◆ **WHAT YOU SHOULD DO**
Starting at the line that contains "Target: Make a" in the listing below, write out every line word for word until you have written the line that contains "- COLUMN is".
*** STORED DATA Section Begins ***
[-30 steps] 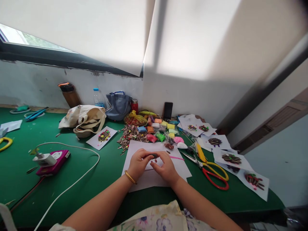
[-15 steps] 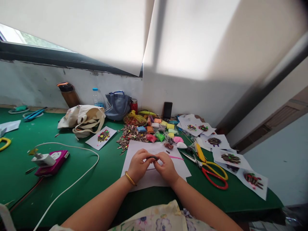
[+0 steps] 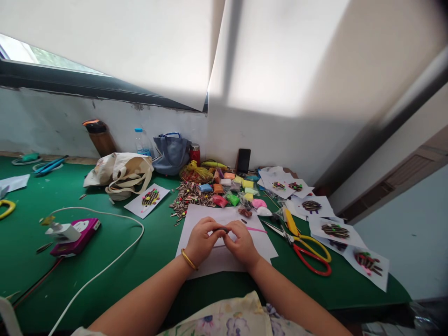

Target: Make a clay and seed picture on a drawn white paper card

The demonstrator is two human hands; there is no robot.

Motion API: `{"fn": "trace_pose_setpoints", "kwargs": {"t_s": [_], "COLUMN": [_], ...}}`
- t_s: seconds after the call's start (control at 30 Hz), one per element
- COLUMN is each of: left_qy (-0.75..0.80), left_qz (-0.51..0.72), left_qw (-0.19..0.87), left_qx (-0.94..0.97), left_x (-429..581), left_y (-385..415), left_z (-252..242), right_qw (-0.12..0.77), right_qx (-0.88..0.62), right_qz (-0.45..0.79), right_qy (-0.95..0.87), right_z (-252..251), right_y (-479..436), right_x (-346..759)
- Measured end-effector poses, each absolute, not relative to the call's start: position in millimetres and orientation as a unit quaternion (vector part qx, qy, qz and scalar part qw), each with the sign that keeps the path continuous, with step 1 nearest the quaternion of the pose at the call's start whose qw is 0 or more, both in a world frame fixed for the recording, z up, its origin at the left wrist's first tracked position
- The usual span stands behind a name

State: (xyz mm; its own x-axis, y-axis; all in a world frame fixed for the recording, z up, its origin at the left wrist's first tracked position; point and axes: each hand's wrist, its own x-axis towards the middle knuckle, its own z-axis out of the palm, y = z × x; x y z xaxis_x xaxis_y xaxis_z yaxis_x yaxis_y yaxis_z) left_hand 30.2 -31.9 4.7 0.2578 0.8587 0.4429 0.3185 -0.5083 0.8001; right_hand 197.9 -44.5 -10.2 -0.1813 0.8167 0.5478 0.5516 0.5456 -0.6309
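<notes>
My left hand [image 3: 202, 240] and my right hand [image 3: 241, 242] meet above a white sheet of paper [image 3: 196, 215]. Between their fingertips they pinch a small dark piece [image 3: 221, 229], which both hands grip. A gold bangle circles the left wrist. On the paper just beyond my right hand lie a thin pink strip [image 3: 256, 229] and a small dark bit [image 3: 244, 221]. Reddish-brown lumps [image 3: 245, 212] rest at the paper's far edge.
Seeds [image 3: 189, 198] and colourful clay packets [image 3: 233, 198] lie behind the paper. Red-and-yellow scissors [image 3: 304, 247] and decorated sheets [image 3: 338, 231] are at right. Leftward are a decorated card [image 3: 147, 200], a cloth bag [image 3: 119, 170], a white cable [image 3: 117, 254] and a magenta power box [image 3: 79, 238].
</notes>
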Motion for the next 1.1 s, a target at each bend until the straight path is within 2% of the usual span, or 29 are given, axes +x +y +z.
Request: {"fn": "trace_pose_setpoints", "kwargs": {"t_s": [0.17,0.43,0.67,0.93,1.1], "left_qy": [0.378,0.393,0.369,0.374,0.37], "left_qz": [0.483,0.463,0.492,0.459,0.491], "left_qw": [0.327,0.272,0.324,0.289,0.313], "left_qx": [0.719,0.746,0.719,0.752,0.724], "left_x": [30.9,31.8,33.0,32.3,31.7], "left_y": [-32.8,-35.6,-33.5,-34.8,-32.5], "left_z": [5.7,3.8,6.8,4.8,2.3], "right_qw": [0.448,0.424,0.451,0.447,0.472], "right_qx": [-0.428,-0.454,-0.428,-0.441,-0.423], "right_qz": [0.174,0.127,0.174,0.155,0.197], "right_qy": [-0.765,-0.774,-0.764,-0.763,-0.748], "right_z": [-7.7,-8.4,-7.4,-10.0,-7.9], "right_y": [-43.3,-45.6,-44.5,-44.4,-43.1], "right_x": [199.8,198.8,199.6,198.7,199.2]}}
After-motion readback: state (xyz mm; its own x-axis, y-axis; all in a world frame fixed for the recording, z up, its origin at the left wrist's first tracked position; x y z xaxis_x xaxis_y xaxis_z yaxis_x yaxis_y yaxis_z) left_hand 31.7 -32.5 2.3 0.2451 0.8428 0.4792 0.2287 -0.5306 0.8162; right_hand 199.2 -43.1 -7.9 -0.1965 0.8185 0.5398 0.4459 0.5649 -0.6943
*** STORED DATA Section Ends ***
◆ **RESPONSE AREA**
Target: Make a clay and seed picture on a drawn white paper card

The demonstrator is two human hands; there is no robot.

Motion API: `{"fn": "trace_pose_setpoints", "kwargs": {"t_s": [_], "COLUMN": [_], ...}}`
- t_s: seconds after the call's start (control at 30 Hz), one per element
- COLUMN is each of: left_qy (-0.75..0.80), left_qz (-0.51..0.72), left_qw (-0.19..0.87), left_qx (-0.94..0.97), left_x (-429..581), left_y (-385..415), left_z (-252..242), right_qw (-0.12..0.77), right_qx (-0.88..0.62), right_qz (-0.45..0.79), right_qy (-0.95..0.87), right_z (-252..251), right_y (-479..436), right_x (-346..759)

That is the complete output.